### WHAT IS EXPECTED
A bare number is required: the count of lines in the material below that hold the word "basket".

### AVAILABLE DATA
- Opening Delimiter -

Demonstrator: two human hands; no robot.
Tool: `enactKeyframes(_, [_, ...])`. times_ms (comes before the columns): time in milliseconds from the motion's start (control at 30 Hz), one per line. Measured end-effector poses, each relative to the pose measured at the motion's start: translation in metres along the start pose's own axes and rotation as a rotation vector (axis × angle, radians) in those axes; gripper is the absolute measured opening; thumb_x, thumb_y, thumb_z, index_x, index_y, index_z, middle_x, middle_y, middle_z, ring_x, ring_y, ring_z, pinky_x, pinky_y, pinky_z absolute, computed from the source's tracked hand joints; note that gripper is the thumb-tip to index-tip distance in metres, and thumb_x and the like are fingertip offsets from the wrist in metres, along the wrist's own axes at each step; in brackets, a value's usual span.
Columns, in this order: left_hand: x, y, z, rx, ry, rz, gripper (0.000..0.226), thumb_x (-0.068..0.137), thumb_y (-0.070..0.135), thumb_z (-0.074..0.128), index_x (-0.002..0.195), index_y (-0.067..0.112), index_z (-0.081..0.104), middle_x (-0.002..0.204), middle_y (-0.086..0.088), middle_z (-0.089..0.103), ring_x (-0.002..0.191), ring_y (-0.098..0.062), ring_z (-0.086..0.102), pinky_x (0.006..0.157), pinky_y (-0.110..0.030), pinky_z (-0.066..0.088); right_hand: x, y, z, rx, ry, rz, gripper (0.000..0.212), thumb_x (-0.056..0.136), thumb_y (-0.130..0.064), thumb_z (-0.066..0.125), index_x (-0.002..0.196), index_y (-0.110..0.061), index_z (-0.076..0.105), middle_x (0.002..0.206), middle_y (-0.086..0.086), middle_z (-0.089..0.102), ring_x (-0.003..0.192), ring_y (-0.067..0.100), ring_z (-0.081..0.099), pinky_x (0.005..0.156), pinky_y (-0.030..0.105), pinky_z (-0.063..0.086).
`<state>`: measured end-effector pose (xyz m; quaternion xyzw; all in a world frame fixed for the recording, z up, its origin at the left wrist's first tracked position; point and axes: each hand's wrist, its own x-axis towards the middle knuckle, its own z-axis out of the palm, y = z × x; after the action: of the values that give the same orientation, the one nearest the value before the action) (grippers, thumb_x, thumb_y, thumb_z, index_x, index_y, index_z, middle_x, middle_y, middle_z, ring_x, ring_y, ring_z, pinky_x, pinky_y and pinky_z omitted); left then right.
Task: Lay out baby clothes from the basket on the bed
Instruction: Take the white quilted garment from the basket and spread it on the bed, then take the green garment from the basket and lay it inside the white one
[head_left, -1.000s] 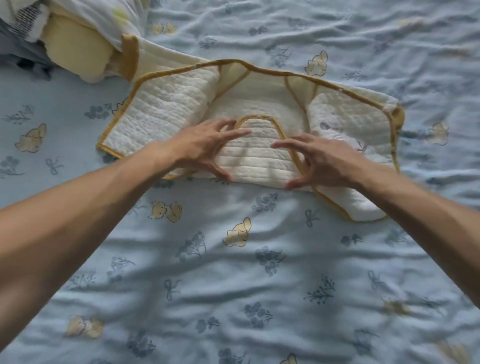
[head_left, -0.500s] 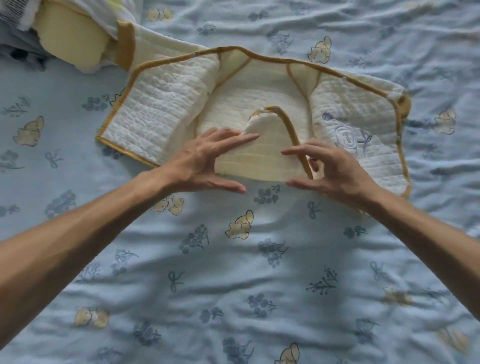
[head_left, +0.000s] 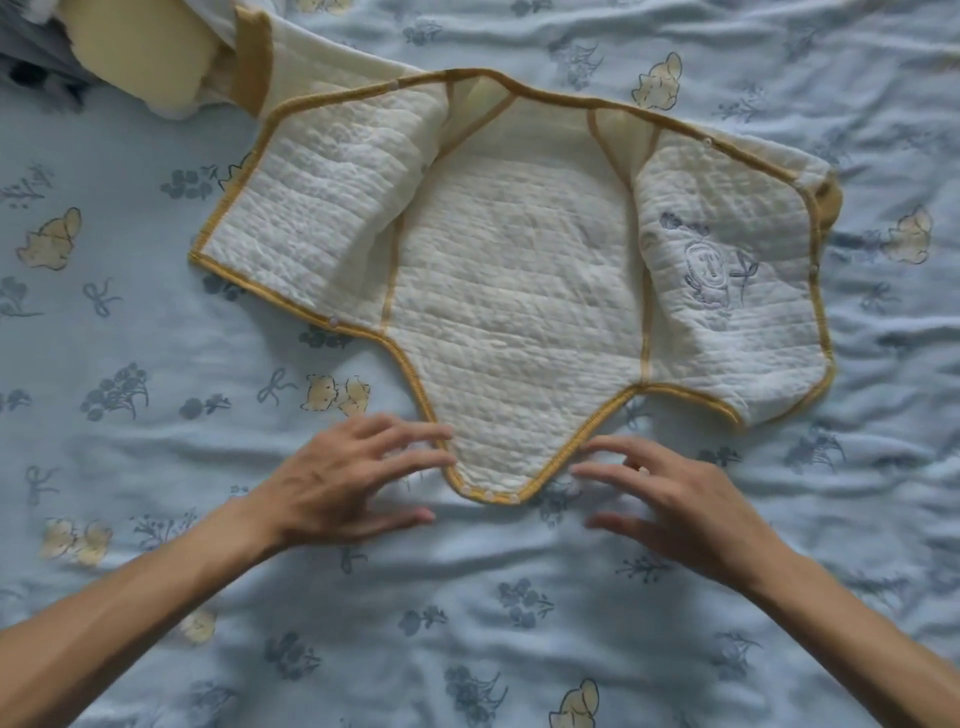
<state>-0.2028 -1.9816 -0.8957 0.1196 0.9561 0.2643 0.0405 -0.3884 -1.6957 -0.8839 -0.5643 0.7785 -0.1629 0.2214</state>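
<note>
At 10 o'clock, a heap of cream and mustard-trimmed clothes (head_left: 171, 57) sits on the blue printed bedsheet (head_left: 156, 519). The left hand (head_left: 343, 483), fingers straight and spread, holds nothing, its fingertips touching the crotch tab's left edge. The quilted cream baby bodysuit (head_left: 514, 291) lies opened flat at center, flaps spread. At 4 o'clock the right hand (head_left: 680, 504), fingers likewise spread, touches the tab's right edge.
</note>
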Motion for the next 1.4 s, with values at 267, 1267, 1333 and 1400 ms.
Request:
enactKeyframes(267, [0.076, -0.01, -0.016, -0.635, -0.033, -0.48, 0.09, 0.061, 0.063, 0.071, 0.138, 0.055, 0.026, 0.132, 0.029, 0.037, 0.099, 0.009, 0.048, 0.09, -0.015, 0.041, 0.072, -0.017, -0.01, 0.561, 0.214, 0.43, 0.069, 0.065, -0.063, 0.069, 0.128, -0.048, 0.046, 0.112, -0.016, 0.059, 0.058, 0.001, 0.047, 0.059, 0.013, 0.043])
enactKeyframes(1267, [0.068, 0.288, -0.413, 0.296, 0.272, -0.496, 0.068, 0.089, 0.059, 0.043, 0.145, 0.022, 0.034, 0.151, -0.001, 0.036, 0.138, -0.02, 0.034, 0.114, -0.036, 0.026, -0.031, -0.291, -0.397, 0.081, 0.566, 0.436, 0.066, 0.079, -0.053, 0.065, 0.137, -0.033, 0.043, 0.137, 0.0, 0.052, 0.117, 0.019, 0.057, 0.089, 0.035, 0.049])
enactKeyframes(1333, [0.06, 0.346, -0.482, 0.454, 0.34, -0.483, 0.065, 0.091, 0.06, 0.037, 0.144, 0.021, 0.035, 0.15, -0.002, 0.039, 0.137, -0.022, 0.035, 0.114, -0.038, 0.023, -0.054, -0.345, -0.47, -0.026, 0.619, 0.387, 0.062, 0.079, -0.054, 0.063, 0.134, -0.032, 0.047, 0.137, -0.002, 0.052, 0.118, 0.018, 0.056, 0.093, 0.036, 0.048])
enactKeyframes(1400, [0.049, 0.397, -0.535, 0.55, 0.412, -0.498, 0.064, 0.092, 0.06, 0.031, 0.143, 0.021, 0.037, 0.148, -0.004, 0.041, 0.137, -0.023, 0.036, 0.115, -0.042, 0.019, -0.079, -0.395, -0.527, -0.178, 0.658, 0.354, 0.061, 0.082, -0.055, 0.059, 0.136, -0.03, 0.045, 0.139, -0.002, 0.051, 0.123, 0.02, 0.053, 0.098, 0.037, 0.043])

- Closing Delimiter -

### YOUR SOLUTION
2